## Directions
Retype all of the data word for word, without pictures.

☆ ☆ ☆ ☆ ☆

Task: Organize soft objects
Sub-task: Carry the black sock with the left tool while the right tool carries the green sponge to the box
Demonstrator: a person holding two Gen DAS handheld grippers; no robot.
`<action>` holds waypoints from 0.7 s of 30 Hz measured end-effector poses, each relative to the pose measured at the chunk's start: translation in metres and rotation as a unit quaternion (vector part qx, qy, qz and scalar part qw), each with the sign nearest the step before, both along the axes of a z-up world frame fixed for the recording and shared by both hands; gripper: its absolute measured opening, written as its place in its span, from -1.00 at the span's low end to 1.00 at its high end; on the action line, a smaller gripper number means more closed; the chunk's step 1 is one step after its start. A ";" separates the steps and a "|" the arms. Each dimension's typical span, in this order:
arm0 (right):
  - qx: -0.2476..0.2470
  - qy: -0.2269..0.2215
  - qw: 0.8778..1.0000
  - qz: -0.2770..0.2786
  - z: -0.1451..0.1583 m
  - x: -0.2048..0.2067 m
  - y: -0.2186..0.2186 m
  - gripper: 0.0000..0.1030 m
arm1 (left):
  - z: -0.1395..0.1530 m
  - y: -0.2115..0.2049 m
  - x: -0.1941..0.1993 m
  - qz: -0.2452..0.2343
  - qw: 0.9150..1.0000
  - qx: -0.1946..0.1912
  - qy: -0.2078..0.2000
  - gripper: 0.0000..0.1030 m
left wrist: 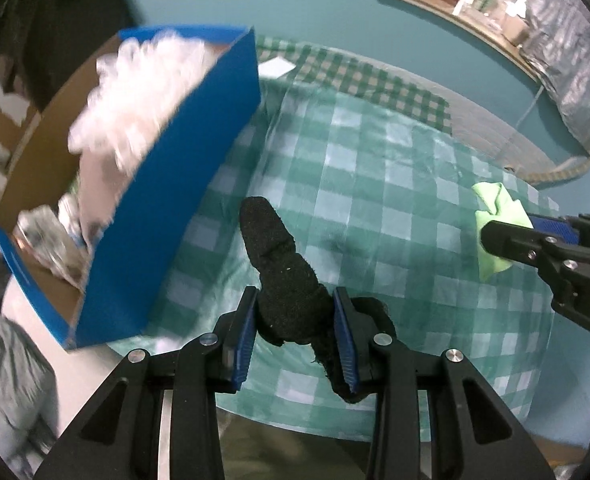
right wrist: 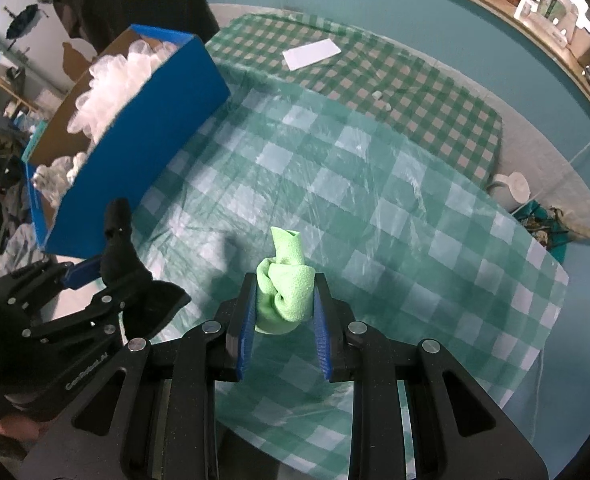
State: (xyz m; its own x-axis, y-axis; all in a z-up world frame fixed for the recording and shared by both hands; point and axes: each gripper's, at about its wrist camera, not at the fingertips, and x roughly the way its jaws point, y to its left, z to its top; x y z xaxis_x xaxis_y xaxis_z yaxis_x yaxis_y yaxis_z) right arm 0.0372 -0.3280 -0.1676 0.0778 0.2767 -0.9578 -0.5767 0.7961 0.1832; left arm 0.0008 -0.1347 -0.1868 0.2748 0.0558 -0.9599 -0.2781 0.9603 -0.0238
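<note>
The black sock sits pinched between the blue ribbed pads of the left tongs, low in the middle of the left wrist view, clear of the counter. It is a nubby, fuzzy knit, bunched into a lumpy roll whose rounded end sticks out past the pads; a ragged loose end trails beside the right pad. In the right wrist view the same sock shows at lower left, with a flat flap hanging from the left tongs.

The green cloth is clamped in the right tongs, their pads drawn close and pressing its sides, at the centre of the right wrist view. It is a soft, fleecy, lime-coloured piece, twisted into a knot-like wad with a folded tip pointing up. From the left wrist view, the cloth shows at the right edge, nipped by the right tongs.

The counter wears a green and white checked sheet, glossy and wrinkled like thin plastic. At upper left stands a blue cardboard box with plain brown inner walls, holding a white frilly mesh puff. A white card lies flat at the far end.
</note>
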 end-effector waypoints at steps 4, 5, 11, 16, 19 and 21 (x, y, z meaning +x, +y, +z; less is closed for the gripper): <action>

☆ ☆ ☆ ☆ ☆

## Result
Task: Organize soft objects
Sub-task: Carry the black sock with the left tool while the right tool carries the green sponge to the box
Demonstrator: a person holding two Gen DAS handheld grippers; no robot.
`<action>` holds waypoints from 0.7 s of 30 Hz measured end-effector poses, each relative to the pose measured at the chunk's start: translation in metres and rotation as a unit quaternion (vector part qx, qy, qz and scalar part qw), each with the sign nearest the step before, both along the axes of a z-up world frame fixed for the recording and shared by both hands; gripper: its absolute measured opening, written as its place in its span, from -1.00 at the span's low end to 1.00 at its high end; on the action line, a smaller gripper number means more closed; the chunk's step 1 is one step after its start. A ";" separates the steps and a "|" the arms. Each dimension's typical span, in this order:
arm0 (right):
  - qx: -0.2476..0.2470
  - qy: -0.2269..0.2215
  - qw: 0.8778..1.0000
  - qz: -0.2770..0.2786
  - z: -0.1451..0.1583 m
  - x: -0.2048..0.2067 m
  - y: -0.2186..0.2186 m
  - gripper: 0.0000..0.1030 m
arm1 (left):
  - z: -0.1395..0.1530 m
  - y: -0.2115..0.2049 m
  - x: -0.1941..0.1993 m
  - qz: -0.2452..0.2343
  - qw: 0.9150..1.0000
  - qx: -0.1946..0.1912
  - qy: -0.2078..0.2000
  - gripper: 0.0000..0.1030 m
left wrist: 
right wrist: 
State: (xyz m; its own x-axis, y-axis; all in a z-up world frame fixed for the recording and shared by both hands; point and axes: each gripper's, at about its wrist camera, not at the fingertips, and x roughly the way its jaws point, y to its left, z to its top; x y z xaxis_x xaxis_y xaxis_z yaxis_x yaxis_y yaxis_z) right arm 0.0372 -0.3280 -0.1676 0.0778 0.2767 -0.9578 -0.5767 0.7961 0.1832; left arm 0.0008 -0.1347 -0.1868 0.2748 0.0558 -0.9599 -0.2781 0.9603 -0.0238
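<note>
The black sock sits pinched between the blue ribbed pads of the left tongs, low in the middle of the left wrist view, clear of the counter. It is a nubby, fuzzy knit, bunched into a lumpy roll whose rounded end sticks out past the pads; a ragged loose end trails beside the right pad. In the right wrist view the same sock shows at lower left, with a flat flap hanging from the left tongs.

The green cloth is clamped in the right tongs, their pads drawn close and pressing its sides, at the centre of the right wrist view. It is a soft, fleecy, lime-coloured piece, twisted into a knot-like wad with a folded tip pointing up. From the left wrist view, the cloth shows at the right edge, nipped by the right tongs.

The counter wears a green and white checked sheet, glossy and wrinkled like thin plastic. At upper left stands a blue cardboard box with plain brown inner walls, holding a white frilly mesh puff. A white card lies flat at the far end.
</note>
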 end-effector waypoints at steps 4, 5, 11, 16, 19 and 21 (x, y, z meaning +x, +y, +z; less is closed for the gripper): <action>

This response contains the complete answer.